======== RECORDED DATA ========

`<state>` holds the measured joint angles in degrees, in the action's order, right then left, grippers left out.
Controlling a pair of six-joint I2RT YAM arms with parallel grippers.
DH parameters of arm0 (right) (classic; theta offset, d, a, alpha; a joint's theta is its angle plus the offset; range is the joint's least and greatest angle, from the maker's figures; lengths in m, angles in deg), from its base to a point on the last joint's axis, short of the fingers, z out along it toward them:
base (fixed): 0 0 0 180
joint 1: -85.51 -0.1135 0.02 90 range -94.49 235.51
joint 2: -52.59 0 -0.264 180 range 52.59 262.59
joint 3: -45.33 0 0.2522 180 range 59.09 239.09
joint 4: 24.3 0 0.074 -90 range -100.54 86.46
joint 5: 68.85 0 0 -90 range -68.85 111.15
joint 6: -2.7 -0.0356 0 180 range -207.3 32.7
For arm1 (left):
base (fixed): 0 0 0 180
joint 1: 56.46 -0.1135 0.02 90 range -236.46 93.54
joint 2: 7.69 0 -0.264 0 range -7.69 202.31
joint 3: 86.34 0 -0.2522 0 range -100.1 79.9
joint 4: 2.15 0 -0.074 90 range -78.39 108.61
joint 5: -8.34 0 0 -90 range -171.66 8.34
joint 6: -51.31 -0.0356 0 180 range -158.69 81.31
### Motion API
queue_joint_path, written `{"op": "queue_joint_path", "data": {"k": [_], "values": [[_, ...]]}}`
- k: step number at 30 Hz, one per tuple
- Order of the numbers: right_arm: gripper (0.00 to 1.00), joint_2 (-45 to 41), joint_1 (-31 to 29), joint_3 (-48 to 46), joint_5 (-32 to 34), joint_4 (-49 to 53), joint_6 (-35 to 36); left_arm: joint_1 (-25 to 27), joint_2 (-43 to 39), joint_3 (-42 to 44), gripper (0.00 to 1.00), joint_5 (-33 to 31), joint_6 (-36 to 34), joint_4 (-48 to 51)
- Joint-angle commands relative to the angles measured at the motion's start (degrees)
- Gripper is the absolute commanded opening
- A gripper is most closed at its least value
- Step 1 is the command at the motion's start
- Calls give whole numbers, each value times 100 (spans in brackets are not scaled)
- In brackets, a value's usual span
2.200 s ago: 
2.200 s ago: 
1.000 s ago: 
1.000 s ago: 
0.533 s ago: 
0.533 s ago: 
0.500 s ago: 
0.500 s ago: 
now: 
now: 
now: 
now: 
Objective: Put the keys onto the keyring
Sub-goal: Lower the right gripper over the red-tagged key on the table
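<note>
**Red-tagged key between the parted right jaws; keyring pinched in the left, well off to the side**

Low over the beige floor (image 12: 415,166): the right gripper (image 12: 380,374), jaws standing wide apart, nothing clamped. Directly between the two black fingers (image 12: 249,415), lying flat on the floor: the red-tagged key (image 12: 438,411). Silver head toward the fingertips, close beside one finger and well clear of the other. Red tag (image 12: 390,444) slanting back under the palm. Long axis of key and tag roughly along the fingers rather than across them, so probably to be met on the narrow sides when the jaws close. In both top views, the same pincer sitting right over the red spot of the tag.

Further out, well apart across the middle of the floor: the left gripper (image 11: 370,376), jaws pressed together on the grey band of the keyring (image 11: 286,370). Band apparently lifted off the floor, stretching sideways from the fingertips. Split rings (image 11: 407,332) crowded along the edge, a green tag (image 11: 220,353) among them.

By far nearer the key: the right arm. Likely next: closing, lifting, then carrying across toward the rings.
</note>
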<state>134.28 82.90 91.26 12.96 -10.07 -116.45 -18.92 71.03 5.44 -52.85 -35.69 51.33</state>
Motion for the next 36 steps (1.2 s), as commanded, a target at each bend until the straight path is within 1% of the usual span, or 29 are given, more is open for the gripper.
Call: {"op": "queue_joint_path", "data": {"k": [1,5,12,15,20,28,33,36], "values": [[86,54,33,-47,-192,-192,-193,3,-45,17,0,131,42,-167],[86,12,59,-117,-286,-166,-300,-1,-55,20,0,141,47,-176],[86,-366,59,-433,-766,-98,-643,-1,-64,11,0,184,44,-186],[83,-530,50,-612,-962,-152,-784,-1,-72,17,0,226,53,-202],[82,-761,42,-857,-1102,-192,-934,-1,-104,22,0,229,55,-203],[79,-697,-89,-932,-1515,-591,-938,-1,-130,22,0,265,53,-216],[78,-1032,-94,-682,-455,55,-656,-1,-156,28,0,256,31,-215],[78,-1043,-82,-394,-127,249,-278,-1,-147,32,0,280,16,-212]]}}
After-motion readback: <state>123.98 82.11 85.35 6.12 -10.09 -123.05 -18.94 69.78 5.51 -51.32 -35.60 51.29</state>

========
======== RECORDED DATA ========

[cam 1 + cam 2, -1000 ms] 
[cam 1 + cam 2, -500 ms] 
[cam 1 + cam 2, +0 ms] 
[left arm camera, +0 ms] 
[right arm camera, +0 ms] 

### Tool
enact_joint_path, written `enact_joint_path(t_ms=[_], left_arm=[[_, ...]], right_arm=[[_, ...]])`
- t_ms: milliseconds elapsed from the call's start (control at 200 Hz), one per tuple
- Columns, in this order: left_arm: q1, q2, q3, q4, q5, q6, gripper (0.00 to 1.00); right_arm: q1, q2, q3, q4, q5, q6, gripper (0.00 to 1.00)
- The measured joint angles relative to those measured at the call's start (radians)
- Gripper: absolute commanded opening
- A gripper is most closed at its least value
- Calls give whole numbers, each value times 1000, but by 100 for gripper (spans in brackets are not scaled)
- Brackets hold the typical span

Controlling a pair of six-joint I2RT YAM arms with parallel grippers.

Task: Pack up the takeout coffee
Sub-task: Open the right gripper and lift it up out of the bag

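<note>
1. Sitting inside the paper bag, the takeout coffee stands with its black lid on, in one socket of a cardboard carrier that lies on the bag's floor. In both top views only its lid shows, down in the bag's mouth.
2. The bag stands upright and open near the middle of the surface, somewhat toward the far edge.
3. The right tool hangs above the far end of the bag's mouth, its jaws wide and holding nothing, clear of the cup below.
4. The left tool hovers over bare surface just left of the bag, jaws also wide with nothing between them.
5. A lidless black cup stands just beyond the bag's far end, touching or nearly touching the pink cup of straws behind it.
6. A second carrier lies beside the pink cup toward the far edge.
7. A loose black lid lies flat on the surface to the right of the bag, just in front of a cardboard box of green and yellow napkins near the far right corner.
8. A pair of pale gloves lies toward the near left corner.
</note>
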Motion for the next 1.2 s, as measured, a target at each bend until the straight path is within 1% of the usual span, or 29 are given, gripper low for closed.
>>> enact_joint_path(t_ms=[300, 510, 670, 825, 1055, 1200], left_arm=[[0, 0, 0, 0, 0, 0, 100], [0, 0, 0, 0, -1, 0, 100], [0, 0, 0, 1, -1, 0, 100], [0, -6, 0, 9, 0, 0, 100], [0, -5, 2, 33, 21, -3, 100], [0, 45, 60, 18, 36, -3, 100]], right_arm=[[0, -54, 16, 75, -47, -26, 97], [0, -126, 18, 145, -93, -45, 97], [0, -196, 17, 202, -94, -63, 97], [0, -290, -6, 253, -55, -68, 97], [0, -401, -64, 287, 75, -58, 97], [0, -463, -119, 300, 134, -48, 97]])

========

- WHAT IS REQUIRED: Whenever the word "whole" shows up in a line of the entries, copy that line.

- EXERCISE SOLUTION:
- Calls give whole numbers, each value times 100 (spans in brackets are not scaled)
- Calls give whole numbers, each value times 1000, but by 100 for gripper (spans in brackets are not scaled)

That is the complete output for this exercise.